Casing pressure requests are approved by the Regional Supervisor, Field Operations, for a term to be determined by the Regional Supervisor on a case-by-case basis. The Regional Supervisor may impose additional restrictions or requirements to allow continued operation of the well.

[76 FR 64462, Oct. 18, 2011. Redesignated at 77 FR 50894, Aug. 22, 2012]
§ 250.530 - What if my casing pressure request is denied?

(a) If your casing pressure request is denied, then the operating company must submit plans for corrective action to the respective District Manager within 30 days of receiving the denial. The District Manager will establish a specific time period in which this corrective action will be taken. You must notify the respective District Manager within 30 days after completion of your corrected action.
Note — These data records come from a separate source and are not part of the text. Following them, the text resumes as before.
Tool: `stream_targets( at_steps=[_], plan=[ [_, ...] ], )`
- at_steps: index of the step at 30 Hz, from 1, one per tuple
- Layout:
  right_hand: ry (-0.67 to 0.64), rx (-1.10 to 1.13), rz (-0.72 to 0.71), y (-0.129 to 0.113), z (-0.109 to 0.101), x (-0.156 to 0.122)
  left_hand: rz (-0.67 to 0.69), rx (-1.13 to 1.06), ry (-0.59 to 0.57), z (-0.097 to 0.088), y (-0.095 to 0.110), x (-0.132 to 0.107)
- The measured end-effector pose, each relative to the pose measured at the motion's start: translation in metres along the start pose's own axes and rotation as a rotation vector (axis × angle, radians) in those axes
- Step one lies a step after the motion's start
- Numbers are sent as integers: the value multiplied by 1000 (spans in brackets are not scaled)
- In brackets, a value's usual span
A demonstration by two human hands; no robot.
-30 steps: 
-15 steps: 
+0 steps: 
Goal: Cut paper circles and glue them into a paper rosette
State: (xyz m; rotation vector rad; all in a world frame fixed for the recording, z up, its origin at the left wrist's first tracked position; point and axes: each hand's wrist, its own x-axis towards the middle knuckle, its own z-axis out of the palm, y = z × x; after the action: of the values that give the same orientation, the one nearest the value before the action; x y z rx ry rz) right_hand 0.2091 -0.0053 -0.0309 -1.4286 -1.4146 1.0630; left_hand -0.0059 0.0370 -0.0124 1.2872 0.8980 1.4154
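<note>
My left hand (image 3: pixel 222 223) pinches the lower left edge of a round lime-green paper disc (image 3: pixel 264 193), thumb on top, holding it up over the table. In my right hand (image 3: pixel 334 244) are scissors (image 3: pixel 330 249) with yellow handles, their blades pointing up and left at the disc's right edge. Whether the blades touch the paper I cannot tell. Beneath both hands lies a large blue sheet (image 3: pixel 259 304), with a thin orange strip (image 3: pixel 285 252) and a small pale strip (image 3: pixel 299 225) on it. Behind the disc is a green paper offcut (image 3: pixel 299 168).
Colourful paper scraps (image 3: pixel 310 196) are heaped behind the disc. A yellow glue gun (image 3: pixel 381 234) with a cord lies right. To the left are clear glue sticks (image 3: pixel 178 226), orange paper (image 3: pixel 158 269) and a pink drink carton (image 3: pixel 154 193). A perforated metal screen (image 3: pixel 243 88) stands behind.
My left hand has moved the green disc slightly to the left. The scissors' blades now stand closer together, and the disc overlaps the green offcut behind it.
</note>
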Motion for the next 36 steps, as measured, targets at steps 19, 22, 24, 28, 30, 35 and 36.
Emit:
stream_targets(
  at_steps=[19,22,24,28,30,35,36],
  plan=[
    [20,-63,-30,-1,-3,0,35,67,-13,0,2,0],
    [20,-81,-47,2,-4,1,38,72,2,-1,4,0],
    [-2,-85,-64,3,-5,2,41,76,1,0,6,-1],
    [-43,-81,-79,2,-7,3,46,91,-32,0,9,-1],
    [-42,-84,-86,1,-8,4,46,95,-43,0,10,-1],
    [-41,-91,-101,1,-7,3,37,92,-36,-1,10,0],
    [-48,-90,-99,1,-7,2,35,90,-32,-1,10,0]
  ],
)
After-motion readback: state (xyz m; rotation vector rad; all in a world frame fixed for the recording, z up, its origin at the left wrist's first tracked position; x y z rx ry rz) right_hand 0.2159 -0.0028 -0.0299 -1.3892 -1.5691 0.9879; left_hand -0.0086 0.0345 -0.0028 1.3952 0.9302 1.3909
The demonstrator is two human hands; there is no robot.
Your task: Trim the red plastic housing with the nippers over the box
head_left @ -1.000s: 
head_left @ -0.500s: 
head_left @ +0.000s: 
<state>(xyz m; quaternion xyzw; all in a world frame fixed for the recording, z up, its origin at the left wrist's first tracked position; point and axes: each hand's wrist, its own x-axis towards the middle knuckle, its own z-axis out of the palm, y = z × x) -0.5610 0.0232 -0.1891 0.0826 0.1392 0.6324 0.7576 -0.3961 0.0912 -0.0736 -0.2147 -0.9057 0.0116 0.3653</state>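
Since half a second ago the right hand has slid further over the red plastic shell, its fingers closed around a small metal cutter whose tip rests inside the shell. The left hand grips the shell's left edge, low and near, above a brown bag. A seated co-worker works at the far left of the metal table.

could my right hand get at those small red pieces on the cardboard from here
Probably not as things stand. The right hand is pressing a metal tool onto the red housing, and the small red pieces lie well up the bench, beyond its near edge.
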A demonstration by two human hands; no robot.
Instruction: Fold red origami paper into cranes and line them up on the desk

(b) You must submit the casing diagnostic test data to the appropriate Regional Supervisor, Field Operations, within 14 days of completion of the diagnostic test required under § 250.523(e).

[76 FR 64462, Oct. 18, 2011. Redesignated at 77 FR 50894, Aug. 22, 2012, as amended at 84 FR 21976, May 15, 2019]
§ 250.531 - When does my casing pressure request approval become invalid?

A casing pressure request becomes invalid when:

(a) The casing or riser pressure increases by 200 psig over the approved casing pressure request pressure;

(b) The approved term ends;

(c) The well is worked-over, side-tracked, redrilled, recompleted, or acid stimulated;

(d) A different casing or riser on the same well requires a casing pressure request; or

(e) A well has more than one casing operating under a casing pressure request and one of the casing pressure requests become invalid, then all casing pressure requests for that well become invalid.

[76 FR 64462, Oct. 18, 2011. Redesignated at 77 FR 50894, Aug. 22, 2012]
§ 250.500 - General requirements.

Well-completion operations must be conducted in a manner to protect against harm or damage to life (including fish and other aquatic life), property, natural resources of the OCS, including any mineral deposits (in areas leased and not leased), the National security or defense, or the marine, coastal, or human environment. In addition to the requirements of this subpart, you must also follow the applicable requirements of subpart G of this part.

[81 FR 26021, Apr. 29, 2016]
§ 250.501 - Definition.

When used in this subpart, the following term shall have the meaning given below:

Well-completion operations means the work conducted to establish the production of a well after the production-casing string has been set, cemented, and pressure-tested.

§ 250.502 - [Reserved]
§ 250.503 - Emergency shutdown system.

When well-completion operations are conducted on a platform where there are other hydrocarbon-producing wells or other hydrocarbon flow, an emergency shutdown system (ESD) manually controlled station shall be installed near the driller's console or well-servicing unit operator's work station.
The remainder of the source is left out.